2009-03-29 Thread MJ Ray
reopen 521448 !
retitle gammu: gnapplet.sis requires packages which are not in our archive
stop

Justification: Policy 2.2

This email is to reopen bug 521448.  As I understand the close
message, while gammu's source does contain source code for
gnapplet.sis, it requires packages which are not in our archive at
all for compilation.  That's given in debian-policy section 2.2.2 as
an example of something which should be in the contrib section of the
archive network, so this seems still a problem.  A split package would
be better than pointing users upstream, IMO.

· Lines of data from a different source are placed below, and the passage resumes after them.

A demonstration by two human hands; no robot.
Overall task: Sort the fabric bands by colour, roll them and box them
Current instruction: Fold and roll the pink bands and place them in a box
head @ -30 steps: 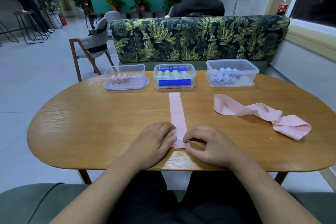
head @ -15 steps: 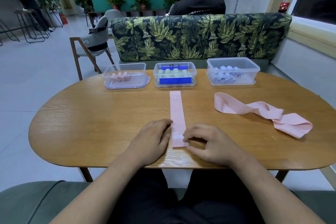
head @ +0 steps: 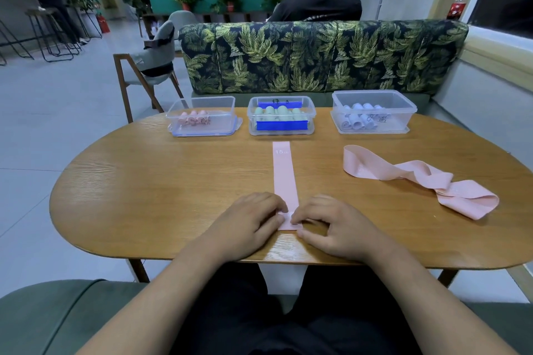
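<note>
Oval and wood-grained, the table (head: 144,210) filled the middle of the frame, its near edge just above the person's lap. At lower centre the left hand (head: 248,225) and right hand (head: 337,230) sat knuckles-up on the near end of a pink band (head: 284,176). Their fingers were curled and the fingertips pinched its first small fold against the wood; neither hand held anything else. The rest of the band lay flat and straight, running up the frame away from the person, with a pale "15" printed near its far end. The step in hand looked like starting the roll. It would go best if both sets of fingertips turned the fold evenly, kept its edges square to the strip and held the core tight, since a soft fabric strip probably skews or springs loose when one side leads. At centre right, well apart, a second pink band (head: 418,179) lay as a limp, twisted loop. Across the upper middle stood three clear plastic boxes with rounded corners. The left box (head: 225,115) held pink rolls (head: 193,119), the middle box (head: 310,121) pale green rolls (head: 277,112) behind a blue label (head: 281,125), and the right box (head: 403,112) bluish-white rolls (head: 360,121). By colour, the left box seemed this roll's destination. Beyond them ran a sofa (head: 317,60) in leaf-print upholstery.
</note>
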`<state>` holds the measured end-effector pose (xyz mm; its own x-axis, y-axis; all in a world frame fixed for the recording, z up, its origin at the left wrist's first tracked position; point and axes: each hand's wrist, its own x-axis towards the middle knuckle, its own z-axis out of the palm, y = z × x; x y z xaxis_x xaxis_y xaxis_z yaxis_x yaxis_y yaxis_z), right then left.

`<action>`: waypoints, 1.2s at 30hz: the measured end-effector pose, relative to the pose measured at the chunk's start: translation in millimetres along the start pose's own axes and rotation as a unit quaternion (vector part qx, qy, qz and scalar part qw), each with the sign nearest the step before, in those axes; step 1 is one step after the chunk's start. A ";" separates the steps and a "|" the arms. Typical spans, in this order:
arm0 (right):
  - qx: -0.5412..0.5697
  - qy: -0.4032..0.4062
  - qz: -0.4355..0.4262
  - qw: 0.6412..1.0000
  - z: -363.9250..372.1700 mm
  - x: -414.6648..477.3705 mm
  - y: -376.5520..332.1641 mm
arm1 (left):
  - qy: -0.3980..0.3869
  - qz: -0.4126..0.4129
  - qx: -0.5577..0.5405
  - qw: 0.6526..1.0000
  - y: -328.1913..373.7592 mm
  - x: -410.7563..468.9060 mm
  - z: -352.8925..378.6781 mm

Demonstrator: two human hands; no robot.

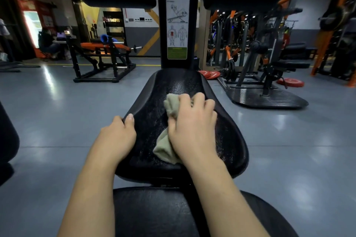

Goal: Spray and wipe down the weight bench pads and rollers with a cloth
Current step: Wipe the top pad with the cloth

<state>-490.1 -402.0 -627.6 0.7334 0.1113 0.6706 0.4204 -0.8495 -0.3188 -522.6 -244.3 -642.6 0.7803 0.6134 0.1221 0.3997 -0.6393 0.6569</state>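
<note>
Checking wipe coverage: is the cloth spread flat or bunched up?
Bunched up. The cloth is crumpled under the right hand on the seat pad, folds showing at both ends.

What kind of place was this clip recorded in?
A gym, most likely: red weight plates lie on the floor, an orange-padded bench stands at left, and an exercise diagram sticker runs up the post.

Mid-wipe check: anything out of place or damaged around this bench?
Red weight plates lie loose on the floor right of the seat pad, which is speckled with droplets, likely spray; no damage shows.
</note>
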 end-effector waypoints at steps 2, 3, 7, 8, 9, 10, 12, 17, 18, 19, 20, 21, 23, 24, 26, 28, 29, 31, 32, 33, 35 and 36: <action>0.001 -0.014 0.013 1.000 0.3 4.6 7.1 | 0.000 0.001 -0.001 1.000 -0.4 -0.5 -0.3; 0.002 -0.014 0.045 0.999 -2.5 8.8 17.1 | -0.002 0.001 0.000 1.000 -0.6 -1.1 -0.5; 0.018 -0.028 0.186 0.982 -14.0 23.4 65.3 | -0.005 0.000 -0.006 1.000 -1.0 -3.0 -1.6; 0.045 -0.034 0.201 0.978 -13.9 23.7 70.5 | -0.006 0.000 -0.006 1.000 -0.7 -2.7 -1.0; 0.069 -0.033 0.199 0.977 -12.2 22.9 70.1 | -0.006 -0.001 -0.006 1.000 -0.5 -2.7 -1.0; 0.076 -0.024 0.181 0.980 -9.9 20.9 65.0 | -0.007 -0.001 -0.006 1.000 -0.4 -2.9 -1.3; 0.057 0.000 0.124 0.991 -2.7 15.2 48.8 | -0.006 -0.001 -0.008 1.000 -0.1 -3.7 -1.2; 0.069 -0.007 -0.007 0.998 12.4 4.3 12.7 | -0.002 0.003 -0.006 1.000 2.4 -2.4 -2.3; 0.075 -0.014 -0.001 0.997 12.3 4.3 11.8 | -0.002 0.001 -0.004 1.000 0.6 -2.3 -2.3; 0.076 -0.013 0.024 0.997 8.8 7.8 14.9 | -0.001 0.001 -0.003 1.000 1.0 -1.8 -2.5; 0.072 -0.007 0.060 0.996 4.8 11.2 21.2 | -0.002 -0.001 -0.004 1.000 0.6 -2.0 -2.3; 0.067 -0.004 0.103 0.992 0.3 15.2 31.0 | -0.004 -0.002 -0.004 1.000 1.0 -2.7 -2.1; 0.061 -0.022 0.195 0.979 -11.1 21.7 53.1 | -0.007 -0.002 -0.005 1.000 1.8 -4.2 -2.2; 0.058 -0.034 0.232 0.970 -16.4 22.8 61.5 | -0.008 -0.003 -0.008 1.000 1.5 -4.4 -2.6; 0.048 -0.053 0.271 0.960 -21.6 20.9 68.4 | -0.011 -0.003 -0.010 1.000 1.3 -3.6 -2.1; 0.013 -0.047 0.234 0.971 -16.7 17.0 59.1 | -0.012 -0.007 -0.006 1.000 0.6 -2.9 -2.3; -0.002 -0.032 0.195 0.980 -12.5 14.8 52.3 | -0.011 -0.007 -0.005 1.000 0.9 -3.0 -2.0; 0.007 0.003 0.108 0.994 -2.8 10.5 38.3 | -0.010 -0.007 -0.003 1.000 1.5 -4.0 -2.3; 0.026 -0.001 0.074 0.997 0.7 9.0 32.7 | -0.011 -0.007 -0.004 1.000 1.8 -4.4 -2.5; 0.046 -0.013 0.040 0.998 3.6 7.7 28.2 | -0.011 -0.008 -0.004 1.000 1.9 -4.4 -3.0; 0.078 -0.033 -0.012 0.996 6.9 7.1 24.2 | -0.010 -0.008 -0.004 1.000 1.3 -3.7 -3.4; 0.099 -0.026 -0.014 0.995 6.2 8.5 25.8 | -0.010 -0.008 -0.003 1.000 1.1 -3.2 -3.9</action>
<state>-469.7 -419.8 -634.2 0.7445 0.1645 0.6471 0.5341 -0.7282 -0.4294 -526.6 -245.2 -639.5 0.7835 0.6138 0.0965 0.4096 -0.6270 0.6627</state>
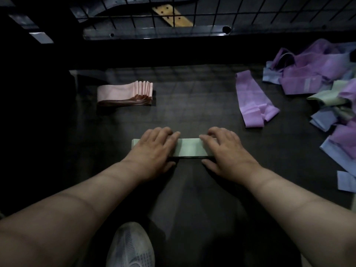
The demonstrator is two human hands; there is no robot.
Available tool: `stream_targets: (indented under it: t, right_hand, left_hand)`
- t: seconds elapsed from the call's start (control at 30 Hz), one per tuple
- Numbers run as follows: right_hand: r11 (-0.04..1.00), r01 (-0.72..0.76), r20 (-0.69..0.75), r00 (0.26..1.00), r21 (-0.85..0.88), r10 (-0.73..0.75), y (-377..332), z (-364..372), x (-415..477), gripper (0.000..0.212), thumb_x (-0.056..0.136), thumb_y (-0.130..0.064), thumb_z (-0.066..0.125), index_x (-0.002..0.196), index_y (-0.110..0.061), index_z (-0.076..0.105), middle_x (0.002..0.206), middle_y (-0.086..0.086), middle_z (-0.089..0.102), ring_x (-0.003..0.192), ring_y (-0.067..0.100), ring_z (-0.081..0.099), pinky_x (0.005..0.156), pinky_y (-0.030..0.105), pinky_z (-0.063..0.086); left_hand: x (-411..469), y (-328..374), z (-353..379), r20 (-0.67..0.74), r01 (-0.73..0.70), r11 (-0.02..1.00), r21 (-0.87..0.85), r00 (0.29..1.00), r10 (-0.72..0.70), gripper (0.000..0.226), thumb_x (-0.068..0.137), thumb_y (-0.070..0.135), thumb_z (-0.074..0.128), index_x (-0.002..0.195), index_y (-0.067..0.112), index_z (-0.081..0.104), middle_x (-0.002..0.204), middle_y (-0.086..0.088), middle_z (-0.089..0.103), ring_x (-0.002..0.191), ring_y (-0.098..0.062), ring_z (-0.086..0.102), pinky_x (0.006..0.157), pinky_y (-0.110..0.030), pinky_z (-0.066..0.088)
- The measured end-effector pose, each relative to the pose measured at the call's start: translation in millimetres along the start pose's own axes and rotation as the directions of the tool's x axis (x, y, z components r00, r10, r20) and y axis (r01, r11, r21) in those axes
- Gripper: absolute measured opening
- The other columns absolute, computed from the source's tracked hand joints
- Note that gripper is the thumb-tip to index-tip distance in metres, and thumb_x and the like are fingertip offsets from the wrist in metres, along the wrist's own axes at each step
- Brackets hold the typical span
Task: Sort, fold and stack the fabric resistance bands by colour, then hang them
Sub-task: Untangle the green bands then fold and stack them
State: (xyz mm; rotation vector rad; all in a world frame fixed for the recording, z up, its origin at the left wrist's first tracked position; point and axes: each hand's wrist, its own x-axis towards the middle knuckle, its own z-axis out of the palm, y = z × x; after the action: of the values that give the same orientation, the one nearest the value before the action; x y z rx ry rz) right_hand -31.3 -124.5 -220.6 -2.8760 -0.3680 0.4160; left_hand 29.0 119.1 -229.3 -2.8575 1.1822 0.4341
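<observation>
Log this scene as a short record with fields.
left hand: holds the green band by its left end
right hand: holds its right end
pink stack: folded, far left
purple band: lying alone, right of centre
mixed heap: unsorted, far right
</observation>
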Motion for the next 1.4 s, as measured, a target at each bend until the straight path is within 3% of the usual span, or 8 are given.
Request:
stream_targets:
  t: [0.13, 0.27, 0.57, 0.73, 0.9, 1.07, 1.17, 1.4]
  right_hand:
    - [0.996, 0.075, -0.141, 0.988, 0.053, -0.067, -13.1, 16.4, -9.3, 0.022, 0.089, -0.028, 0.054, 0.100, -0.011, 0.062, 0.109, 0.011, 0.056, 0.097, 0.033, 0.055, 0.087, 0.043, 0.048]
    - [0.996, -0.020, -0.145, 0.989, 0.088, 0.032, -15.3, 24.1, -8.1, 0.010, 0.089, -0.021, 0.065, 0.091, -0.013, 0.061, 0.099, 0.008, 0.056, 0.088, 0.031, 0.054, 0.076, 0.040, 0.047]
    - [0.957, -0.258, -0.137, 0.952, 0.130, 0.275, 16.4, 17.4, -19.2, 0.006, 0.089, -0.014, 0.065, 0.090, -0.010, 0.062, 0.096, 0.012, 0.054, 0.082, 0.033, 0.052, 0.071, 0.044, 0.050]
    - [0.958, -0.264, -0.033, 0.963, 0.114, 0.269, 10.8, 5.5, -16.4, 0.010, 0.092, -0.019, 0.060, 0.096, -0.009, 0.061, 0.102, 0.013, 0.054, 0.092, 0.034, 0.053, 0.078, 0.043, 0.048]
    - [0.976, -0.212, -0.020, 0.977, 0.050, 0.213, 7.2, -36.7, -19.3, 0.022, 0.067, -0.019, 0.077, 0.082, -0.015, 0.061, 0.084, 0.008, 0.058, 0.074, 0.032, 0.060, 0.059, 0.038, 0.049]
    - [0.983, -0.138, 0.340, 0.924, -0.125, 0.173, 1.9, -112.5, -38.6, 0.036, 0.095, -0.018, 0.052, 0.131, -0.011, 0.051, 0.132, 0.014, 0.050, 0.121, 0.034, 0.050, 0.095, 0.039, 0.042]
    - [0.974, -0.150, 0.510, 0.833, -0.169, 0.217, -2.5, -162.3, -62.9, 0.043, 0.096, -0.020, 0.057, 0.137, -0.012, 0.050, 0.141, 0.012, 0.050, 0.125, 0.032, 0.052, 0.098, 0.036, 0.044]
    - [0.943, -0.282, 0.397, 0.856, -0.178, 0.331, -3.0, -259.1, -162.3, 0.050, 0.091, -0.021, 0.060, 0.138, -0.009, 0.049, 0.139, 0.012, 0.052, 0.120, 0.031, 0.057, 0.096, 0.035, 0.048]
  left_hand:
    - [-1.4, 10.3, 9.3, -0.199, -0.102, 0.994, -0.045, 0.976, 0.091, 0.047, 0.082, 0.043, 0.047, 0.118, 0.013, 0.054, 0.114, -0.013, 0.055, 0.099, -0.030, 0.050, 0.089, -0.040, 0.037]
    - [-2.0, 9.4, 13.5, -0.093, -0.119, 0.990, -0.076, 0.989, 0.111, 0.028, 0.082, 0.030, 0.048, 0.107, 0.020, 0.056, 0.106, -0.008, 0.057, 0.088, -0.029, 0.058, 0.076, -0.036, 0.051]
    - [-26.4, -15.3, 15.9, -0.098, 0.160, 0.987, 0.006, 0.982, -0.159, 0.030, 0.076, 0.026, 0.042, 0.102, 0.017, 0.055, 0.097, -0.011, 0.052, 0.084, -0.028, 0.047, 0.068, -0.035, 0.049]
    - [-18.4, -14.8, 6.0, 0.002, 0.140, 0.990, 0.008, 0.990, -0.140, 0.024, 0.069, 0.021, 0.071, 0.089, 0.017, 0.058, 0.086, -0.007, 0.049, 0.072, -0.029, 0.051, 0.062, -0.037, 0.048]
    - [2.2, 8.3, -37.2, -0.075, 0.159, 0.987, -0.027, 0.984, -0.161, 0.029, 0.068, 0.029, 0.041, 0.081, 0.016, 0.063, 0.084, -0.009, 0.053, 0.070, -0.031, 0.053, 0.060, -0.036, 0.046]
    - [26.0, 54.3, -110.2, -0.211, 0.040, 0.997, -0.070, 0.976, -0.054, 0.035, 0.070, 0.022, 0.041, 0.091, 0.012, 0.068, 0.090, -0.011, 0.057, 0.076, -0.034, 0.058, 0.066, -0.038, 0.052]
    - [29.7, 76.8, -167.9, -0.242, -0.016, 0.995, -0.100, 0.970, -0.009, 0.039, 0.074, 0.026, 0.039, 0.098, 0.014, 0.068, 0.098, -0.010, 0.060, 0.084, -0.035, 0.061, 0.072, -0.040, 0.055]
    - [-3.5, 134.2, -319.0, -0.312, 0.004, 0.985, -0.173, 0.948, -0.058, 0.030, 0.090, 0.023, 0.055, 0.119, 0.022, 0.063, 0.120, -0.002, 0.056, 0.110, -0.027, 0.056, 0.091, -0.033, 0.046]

The section of debian-policy is
http://www.fr.debian.org/doc/debian-policy/ch-archive.html#s-contrib

The email discussion of gammu's gnapplet.sis and a similar case starts at
http://lists.debian.org/debian-legal/2009/03/msg00127.html

It finished with:-
Francesco Poli f...@firenze.linux.it wrote:
 On Sun, 29 Mar 2009 15:33:59 +0100 MJ Ray wrote:
  Francesco Poli  wrote:
   It seems to me that bug #521448 is an attempt to report this [...]
  Reopen and retitle?  [...]
 Could you please do that?  [...]

Done.


Thanks for your time and hope this isn't too awkward to fix.